A slide from a presentation by the Chief Information Officer of the Office of the Director of National Intelligence depicts examples of “entity extraction” and “relationship extraction” from a piece of intelligence.

Public Intelligence

The Office of the Director of National Intelligence (ODNI) is building a computer system capable of automatically analyzing the massive quantities of data gathered across the entire intelligence community and extracting information on specific entities and their relationships to one another.  The system which is called Catalyst is part of a larger effort by ODNI to create software and computer systems capable of knowledge management, entity extraction and semantic integration, enabling greater analysis and understanding of complex, multi-source intelligence throughout the government.

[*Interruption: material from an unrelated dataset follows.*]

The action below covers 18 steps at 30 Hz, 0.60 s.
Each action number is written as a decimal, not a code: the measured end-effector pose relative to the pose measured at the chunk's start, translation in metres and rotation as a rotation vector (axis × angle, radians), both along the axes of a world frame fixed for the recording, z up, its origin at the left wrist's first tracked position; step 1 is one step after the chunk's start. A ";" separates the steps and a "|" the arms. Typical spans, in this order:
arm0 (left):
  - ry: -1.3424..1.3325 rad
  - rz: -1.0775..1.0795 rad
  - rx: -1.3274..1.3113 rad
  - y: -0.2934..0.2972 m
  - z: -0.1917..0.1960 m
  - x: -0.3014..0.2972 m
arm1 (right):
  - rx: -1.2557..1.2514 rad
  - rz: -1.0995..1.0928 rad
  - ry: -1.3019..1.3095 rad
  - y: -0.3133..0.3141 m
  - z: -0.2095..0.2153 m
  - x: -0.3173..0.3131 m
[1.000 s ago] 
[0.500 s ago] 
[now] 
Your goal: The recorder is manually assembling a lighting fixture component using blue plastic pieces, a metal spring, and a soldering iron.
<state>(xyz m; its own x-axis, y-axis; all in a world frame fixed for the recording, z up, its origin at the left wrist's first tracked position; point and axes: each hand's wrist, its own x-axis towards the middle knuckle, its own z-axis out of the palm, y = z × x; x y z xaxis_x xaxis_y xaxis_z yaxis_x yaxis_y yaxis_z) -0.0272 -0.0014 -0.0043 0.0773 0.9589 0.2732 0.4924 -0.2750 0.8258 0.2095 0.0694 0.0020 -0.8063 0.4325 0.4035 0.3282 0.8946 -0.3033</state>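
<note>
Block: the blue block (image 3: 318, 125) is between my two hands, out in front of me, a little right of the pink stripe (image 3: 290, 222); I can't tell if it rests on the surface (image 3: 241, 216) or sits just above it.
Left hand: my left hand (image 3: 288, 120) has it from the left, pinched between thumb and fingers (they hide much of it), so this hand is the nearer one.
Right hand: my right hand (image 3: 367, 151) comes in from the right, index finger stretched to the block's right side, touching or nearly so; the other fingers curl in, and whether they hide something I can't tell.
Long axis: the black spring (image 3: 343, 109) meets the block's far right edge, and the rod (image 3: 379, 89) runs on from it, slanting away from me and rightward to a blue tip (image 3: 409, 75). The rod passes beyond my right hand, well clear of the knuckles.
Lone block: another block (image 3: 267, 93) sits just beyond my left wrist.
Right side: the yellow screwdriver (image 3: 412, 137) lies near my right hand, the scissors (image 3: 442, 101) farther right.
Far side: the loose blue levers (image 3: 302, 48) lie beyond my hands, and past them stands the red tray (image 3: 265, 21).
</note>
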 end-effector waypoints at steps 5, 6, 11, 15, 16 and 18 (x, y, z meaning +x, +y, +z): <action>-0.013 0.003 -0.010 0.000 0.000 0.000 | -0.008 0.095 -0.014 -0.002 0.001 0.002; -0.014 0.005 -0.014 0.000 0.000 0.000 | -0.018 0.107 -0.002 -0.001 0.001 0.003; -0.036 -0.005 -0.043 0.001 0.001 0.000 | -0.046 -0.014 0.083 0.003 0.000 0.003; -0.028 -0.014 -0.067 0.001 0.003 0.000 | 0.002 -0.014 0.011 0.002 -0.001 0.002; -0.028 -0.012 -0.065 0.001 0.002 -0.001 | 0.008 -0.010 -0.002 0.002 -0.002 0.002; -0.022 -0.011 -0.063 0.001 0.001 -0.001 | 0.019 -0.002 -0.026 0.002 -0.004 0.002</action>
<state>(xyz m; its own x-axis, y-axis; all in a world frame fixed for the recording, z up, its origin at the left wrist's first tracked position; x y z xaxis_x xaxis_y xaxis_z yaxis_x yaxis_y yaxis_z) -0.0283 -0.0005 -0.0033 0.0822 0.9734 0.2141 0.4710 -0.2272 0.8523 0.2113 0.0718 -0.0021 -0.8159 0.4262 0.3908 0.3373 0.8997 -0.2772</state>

The intelligence community has been working for years to develop software and analytical frameworks capable of large-scale data analysis and extraction. Technological advances have now made it possible for spy agencies to not just capture the incredible amount of data flowing through public and private networks around the world, but to parse, contextualize and understand the intelligence that is beinggathered.  Automated software programs are now capable of integrating data into semantic systems, providing context and meaning to names, dates, photographs and practically any kind of data you can imagine.

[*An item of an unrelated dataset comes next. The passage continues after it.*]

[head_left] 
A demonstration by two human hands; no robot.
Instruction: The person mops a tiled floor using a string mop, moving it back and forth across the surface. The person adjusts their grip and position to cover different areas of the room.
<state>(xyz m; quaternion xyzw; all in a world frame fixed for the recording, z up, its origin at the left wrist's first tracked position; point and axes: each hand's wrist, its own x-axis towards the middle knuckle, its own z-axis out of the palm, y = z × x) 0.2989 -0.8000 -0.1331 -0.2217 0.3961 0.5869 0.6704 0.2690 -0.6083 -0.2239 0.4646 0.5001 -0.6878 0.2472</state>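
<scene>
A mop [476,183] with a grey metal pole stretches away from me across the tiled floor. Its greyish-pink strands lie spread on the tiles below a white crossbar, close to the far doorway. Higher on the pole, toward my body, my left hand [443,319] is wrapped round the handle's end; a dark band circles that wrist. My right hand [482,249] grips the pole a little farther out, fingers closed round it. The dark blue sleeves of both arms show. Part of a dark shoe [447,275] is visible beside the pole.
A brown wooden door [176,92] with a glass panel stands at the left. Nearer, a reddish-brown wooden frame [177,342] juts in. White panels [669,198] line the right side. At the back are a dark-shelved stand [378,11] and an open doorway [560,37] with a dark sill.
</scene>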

Many agencies within the intelligence community have already created systems to do this sort of semantic integration.  The Office of Naval Intelligence uses a system called AETHER “to correlate seemingly disparate entities and relationships, to identify networks of interest, and to detect patterns.”  The NSA runs a program called APSTARS that provides “semantic integration of data from multiple sources in support of intelligence processing.”  The CIA has a program called Quantum Leap that is designed to “find non-obvious linkages, new connections, and new information” from within a dataset. Several similar programs were even initiated by ODNI including BLACKBOOK and the Large Scale Internet Exploitation Project (LSIE).

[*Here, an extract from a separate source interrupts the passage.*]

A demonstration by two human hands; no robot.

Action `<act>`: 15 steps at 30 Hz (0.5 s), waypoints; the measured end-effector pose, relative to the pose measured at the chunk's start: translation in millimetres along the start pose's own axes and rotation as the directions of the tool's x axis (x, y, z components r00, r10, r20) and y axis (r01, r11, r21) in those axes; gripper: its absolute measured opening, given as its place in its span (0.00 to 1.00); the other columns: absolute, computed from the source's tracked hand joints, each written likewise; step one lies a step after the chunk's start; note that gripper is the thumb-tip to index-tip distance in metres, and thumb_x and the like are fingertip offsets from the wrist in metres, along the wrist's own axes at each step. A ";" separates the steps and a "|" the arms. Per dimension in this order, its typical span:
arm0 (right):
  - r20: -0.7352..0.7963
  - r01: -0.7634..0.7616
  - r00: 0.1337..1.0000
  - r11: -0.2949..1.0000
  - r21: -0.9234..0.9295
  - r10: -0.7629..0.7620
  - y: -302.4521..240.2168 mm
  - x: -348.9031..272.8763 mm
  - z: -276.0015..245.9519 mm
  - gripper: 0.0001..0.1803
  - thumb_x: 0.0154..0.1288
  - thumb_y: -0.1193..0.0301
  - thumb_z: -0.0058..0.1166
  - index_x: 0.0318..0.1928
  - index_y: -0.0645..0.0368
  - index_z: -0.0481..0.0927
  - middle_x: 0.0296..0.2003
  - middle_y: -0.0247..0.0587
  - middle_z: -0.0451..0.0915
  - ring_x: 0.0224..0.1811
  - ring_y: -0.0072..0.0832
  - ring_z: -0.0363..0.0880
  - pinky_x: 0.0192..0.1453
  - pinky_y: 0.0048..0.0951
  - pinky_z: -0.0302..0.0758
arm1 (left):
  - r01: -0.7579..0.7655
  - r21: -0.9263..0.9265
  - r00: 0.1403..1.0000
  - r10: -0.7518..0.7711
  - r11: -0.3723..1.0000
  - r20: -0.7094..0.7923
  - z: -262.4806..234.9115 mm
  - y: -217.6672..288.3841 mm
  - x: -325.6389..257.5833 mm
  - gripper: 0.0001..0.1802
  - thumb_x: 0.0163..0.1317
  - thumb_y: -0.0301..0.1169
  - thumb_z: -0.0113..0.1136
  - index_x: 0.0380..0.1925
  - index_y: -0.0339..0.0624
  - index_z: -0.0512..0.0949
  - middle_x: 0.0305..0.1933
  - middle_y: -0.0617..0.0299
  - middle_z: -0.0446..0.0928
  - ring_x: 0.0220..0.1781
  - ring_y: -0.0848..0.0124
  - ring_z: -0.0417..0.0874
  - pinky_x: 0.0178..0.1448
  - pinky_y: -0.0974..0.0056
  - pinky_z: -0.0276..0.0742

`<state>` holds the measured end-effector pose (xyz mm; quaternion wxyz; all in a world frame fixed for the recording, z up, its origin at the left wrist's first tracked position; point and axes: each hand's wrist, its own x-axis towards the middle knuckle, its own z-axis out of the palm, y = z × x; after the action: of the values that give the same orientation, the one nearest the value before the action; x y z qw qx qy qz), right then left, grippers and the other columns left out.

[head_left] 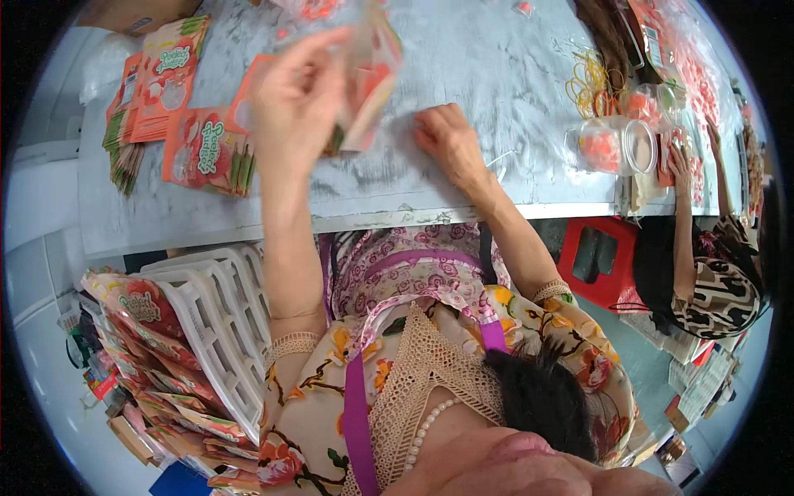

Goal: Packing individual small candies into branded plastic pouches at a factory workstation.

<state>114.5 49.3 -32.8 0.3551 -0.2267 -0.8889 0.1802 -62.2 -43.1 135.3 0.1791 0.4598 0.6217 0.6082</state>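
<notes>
My left hand (302, 99), a little blurred, is raised over the table with its fingers bent. Against its right side a red-and-pale printed pouch (372, 91) stands tilted on edge, its upper part smeared by motion. The fingers seem to grip it, though the contact is partly hidden. To the right, my right hand (451, 140) rests low on the tabletop with curled fingers. Anything under those fingers is hidden. Left of my left forearm lies a fanned group of orange-red pouches (211, 153), and behind it another stack of pouches (165, 78).
On the right of the table (529, 182) are a clear jar of reddish pieces (608, 147) and yellow rubber bands (587, 87). A co-worker's hands (680, 161) work beyond them. White plastic crates (219, 306) and more pouches (157, 347) stand at lower left, a red stool (597, 260) at right.
</notes>
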 end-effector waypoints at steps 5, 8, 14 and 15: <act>-0.035 -0.380 0.637 0.353 0.855 0.770 -12.3 54.4 -61.0 0.12 0.63 0.66 0.59 0.43 0.60 0.80 0.27 0.32 0.77 0.23 0.15 0.69 0.25 0.18 0.64 | 0.023 0.062 0.999 -0.026 0.998 0.047 20.2 -8.9 -10.0 0.14 0.58 0.20 0.56 0.45 0.37 0.83 0.25 0.68 0.73 0.24 0.80 0.74 0.29 0.73 0.70; -0.040 -0.245 0.678 0.276 0.929 0.734 -53.7 100.0 -113.9 0.19 0.66 0.63 0.58 0.50 0.63 0.77 0.38 0.41 0.80 0.33 0.23 0.76 0.37 0.21 0.74 | 0.150 0.042 0.986 -0.153 0.988 0.060 26.1 7.6 -7.5 0.14 0.58 0.21 0.55 0.44 0.38 0.83 0.24 0.67 0.74 0.20 0.79 0.76 0.26 0.72 0.71; -0.158 -0.028 0.785 0.289 0.957 0.599 -79.8 127.8 -91.3 0.11 0.63 0.71 0.63 0.44 0.60 0.79 0.37 0.33 0.80 0.33 0.17 0.76 0.38 0.17 0.72 | 0.244 -0.029 0.968 -0.242 0.969 0.066 43.4 7.6 0.9 0.16 0.57 0.22 0.52 0.45 0.38 0.83 0.25 0.65 0.77 0.19 0.76 0.78 0.26 0.70 0.73; -0.187 -0.020 0.782 0.324 0.946 0.594 -76.5 126.4 -86.4 0.11 0.63 0.72 0.63 0.45 0.61 0.79 0.37 0.33 0.80 0.35 0.17 0.76 0.40 0.17 0.72 | 0.242 -0.030 0.969 -0.240 0.970 0.065 43.6 5.1 2.5 0.16 0.57 0.22 0.52 0.45 0.38 0.83 0.25 0.65 0.77 0.19 0.76 0.78 0.26 0.70 0.73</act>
<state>73.5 66.5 132.5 0.5949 -0.2055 -0.4476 0.6352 -27.7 -16.1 132.3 0.2792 0.3956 0.6558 0.5792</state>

Catalyst is an attempt to create a unified system capable of automatically extracting complex information on entities as well as the relationships between them while contextualizing this information within semantic systems.  According to its specifications, Catalyst will be capable of creating detailed histories of people, places and things while mapping the interrelations that detail those entities’ interactions with the world around them. A study conducted by IARPA states that Catalyst is designed to incorporate data from across the entire intelligence community, creating a centralized repository of available information gathered from all agencies:

Many IC organizations have recognized this problem and have programs to extract information from the resources, store it in an appropriate form, integrate the information on each person, organization, place, event, etc. in one data structure, and provide query and analysis tools that run over this data. Whereas this is a significant step forward for an organization, no organization is looking at integration across the entire IC. The DNI has the charter to integrate information from all organizations across the IC; this is what Catalyst is designed to do with entity data. The promise of Catalyst is to provide, within the security constraints on the data, access to “all that is known” within the IC on a person, organization, place, event, or other entity. Not what the CIA knows, then what DIA knows, and then what NSA knows, etc., and put the burden on the analyst to pull it all together, but have Catalyst pull it all together so that analysts can see what CIA, DIA, NSA, etc. all know at once. The value to the intelligence mission, should Catalyst succeed, is nothing less than a significant improvement in the analysis capability of the entire IC, to the benefit of the national security of the US.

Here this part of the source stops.